What is required: The answer must be the full listing, word for word, with no pictures in it.

Provided data:
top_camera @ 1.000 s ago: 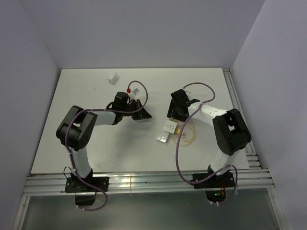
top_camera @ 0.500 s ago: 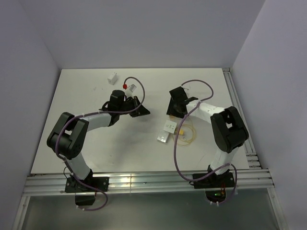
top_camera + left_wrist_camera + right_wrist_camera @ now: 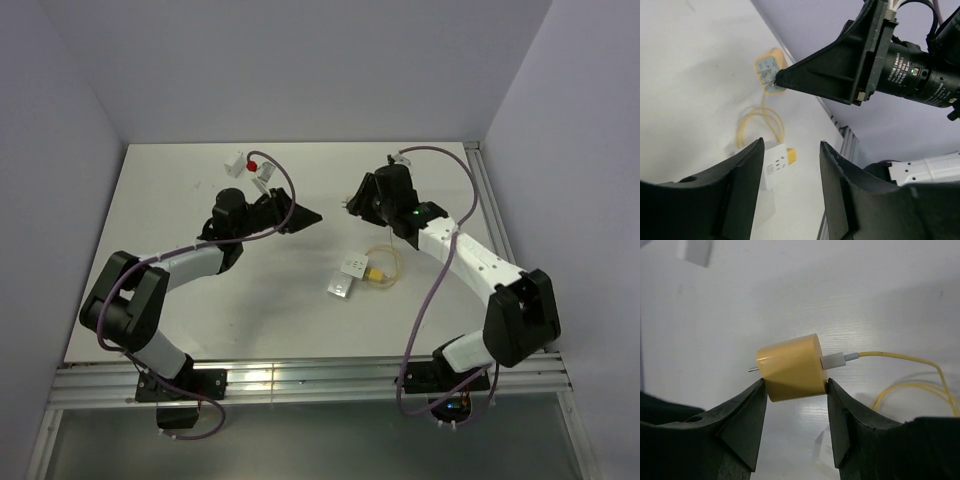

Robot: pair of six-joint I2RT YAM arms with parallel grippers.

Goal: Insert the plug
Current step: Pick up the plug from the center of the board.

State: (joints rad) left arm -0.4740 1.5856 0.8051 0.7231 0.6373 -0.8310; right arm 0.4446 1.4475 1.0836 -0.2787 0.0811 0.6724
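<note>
Transfer step: right tool [image 3: 795, 384] grips yellow rounded plastic plug [image 3: 790, 367], left tool [image 3: 790, 147] parted, empty; next, align prongs [image 3: 753, 370] with white rectangular socket block [image 3: 352, 265].

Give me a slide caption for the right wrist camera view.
Right gripper pinches the yellow plug over the white table, prong pointing left, yellow cable trailing right.

Left arm [image 3: 180, 262] and right arm [image 3: 470, 262]: white link shells between black joints, each trailed by a purple cable [image 3: 440, 149]. Jaws are matte black wedges. White lettering [image 3: 899, 62], perhaps a maker's label, marks the right wrist's barrel [image 3: 925, 80].
</note>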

Answer space:
top_camera @ 1.000 s ago: 
top_camera @ 0.500 s ago: 
top_camera + left_wrist_camera + right_wrist_camera @ now: 

Robot: pair of six-joint I2RT YAM arms with parallel grippers.

Goal: Insert the plug
Current step: Pick up the plug from the center of the board.

State: (joints rad) left arm -0.4740 1.5856 0.8051 0.7231 0.6373 -0.8310; right arm 0.4446 1.4475 1.0836 -0.2787 0.0811 0.6724
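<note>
Transfer step: right tool [image 3: 795, 384] grips yellow rounded plastic plug [image 3: 790, 367], left tool [image 3: 790, 147] parted, empty; next, align prongs [image 3: 753, 370] with white rectangular socket block [image 3: 352, 265].

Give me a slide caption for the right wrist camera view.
Right gripper pinches the yellow plug over the white table, prong pointing left, yellow cable trailing right.

Left arm [image 3: 180, 262] and right arm [image 3: 470, 262]: white link shells between black joints, each trailed by a purple cable [image 3: 440, 149]. Jaws are matte black wedges. White lettering [image 3: 899, 62], perhaps a maker's label, marks the right wrist's barrel [image 3: 925, 80].
</note>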

No more output is given for this exercise.